Exercise objective: How many lines in the material below include the string "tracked"? Only the number should be given.

====== Supplied material

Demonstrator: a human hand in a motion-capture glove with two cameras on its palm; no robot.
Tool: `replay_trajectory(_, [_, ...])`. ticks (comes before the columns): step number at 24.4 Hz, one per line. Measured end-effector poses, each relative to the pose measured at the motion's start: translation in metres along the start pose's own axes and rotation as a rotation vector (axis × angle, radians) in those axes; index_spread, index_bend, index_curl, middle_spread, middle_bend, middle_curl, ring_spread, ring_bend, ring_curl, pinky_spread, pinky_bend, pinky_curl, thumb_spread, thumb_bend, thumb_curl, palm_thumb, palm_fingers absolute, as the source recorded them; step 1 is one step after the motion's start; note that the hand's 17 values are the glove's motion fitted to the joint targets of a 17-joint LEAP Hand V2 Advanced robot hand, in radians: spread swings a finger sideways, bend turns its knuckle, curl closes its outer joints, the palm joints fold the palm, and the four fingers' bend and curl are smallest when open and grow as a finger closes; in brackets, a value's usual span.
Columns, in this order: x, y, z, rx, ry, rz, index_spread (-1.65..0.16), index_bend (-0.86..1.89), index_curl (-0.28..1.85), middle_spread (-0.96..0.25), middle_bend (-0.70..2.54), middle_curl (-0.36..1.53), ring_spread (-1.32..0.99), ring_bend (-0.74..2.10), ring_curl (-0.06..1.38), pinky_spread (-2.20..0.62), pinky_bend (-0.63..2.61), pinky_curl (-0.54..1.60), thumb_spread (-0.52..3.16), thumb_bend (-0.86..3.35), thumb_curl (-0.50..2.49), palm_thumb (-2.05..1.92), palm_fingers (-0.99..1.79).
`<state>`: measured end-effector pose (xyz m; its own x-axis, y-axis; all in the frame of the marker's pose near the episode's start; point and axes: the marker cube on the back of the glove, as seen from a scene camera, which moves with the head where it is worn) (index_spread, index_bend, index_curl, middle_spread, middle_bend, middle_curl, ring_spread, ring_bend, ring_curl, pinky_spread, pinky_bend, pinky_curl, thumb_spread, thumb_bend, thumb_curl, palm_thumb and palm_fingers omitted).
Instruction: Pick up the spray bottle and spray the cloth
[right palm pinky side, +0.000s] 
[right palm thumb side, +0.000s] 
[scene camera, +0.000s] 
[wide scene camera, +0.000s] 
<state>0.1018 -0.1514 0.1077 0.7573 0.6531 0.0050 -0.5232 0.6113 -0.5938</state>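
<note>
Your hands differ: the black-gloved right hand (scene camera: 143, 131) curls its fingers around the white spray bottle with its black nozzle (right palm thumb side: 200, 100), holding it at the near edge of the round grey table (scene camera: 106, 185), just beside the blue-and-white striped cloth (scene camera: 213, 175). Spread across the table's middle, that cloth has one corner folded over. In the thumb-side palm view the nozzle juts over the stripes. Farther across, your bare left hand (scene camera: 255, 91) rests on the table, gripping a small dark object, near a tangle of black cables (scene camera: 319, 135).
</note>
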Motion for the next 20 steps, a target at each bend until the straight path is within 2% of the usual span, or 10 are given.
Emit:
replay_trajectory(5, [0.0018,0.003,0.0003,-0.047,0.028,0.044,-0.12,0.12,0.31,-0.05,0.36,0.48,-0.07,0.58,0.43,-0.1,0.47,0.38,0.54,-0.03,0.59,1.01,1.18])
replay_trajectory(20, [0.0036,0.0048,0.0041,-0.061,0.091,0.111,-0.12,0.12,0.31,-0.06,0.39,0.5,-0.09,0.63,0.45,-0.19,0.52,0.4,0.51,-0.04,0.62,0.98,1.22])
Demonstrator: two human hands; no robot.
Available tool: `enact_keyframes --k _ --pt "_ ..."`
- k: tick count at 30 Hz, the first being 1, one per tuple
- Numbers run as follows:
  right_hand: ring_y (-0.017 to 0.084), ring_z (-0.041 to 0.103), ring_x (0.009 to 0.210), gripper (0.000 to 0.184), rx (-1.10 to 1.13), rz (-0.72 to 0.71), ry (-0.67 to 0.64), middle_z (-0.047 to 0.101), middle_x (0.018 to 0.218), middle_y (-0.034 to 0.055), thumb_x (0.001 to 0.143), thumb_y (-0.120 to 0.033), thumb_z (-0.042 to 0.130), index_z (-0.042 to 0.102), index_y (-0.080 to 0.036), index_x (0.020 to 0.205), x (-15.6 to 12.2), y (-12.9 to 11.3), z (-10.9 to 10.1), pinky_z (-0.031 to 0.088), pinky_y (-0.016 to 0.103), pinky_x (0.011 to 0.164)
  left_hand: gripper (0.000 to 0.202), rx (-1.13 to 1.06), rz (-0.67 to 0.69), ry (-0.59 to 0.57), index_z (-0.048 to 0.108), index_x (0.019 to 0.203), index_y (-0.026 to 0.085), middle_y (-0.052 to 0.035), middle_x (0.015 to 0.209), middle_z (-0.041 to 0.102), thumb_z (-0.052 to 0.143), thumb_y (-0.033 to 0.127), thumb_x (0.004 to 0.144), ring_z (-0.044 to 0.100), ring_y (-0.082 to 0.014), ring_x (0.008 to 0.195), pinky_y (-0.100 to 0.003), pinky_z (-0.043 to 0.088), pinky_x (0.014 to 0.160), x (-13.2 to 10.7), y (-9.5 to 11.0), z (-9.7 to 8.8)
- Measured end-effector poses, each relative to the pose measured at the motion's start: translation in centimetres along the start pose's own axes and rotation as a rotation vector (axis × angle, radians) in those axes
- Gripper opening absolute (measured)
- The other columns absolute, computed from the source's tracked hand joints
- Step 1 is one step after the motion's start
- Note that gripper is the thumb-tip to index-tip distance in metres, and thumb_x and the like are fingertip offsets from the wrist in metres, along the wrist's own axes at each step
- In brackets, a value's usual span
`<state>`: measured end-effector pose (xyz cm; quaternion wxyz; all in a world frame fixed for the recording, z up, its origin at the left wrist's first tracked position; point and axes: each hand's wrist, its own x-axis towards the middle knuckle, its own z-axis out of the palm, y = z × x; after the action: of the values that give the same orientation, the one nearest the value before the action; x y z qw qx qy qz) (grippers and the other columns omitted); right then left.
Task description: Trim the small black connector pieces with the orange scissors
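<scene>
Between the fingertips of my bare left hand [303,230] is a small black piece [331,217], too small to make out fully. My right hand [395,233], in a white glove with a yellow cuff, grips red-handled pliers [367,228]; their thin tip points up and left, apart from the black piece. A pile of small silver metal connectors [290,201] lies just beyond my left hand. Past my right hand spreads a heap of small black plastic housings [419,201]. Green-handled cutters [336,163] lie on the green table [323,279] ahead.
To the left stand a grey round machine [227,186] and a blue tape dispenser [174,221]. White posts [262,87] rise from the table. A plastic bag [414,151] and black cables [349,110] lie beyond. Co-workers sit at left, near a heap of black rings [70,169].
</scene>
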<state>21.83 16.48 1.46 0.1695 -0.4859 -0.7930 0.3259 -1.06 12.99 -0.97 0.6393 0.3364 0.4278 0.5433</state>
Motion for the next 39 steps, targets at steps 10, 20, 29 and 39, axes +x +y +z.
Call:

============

Task output: 2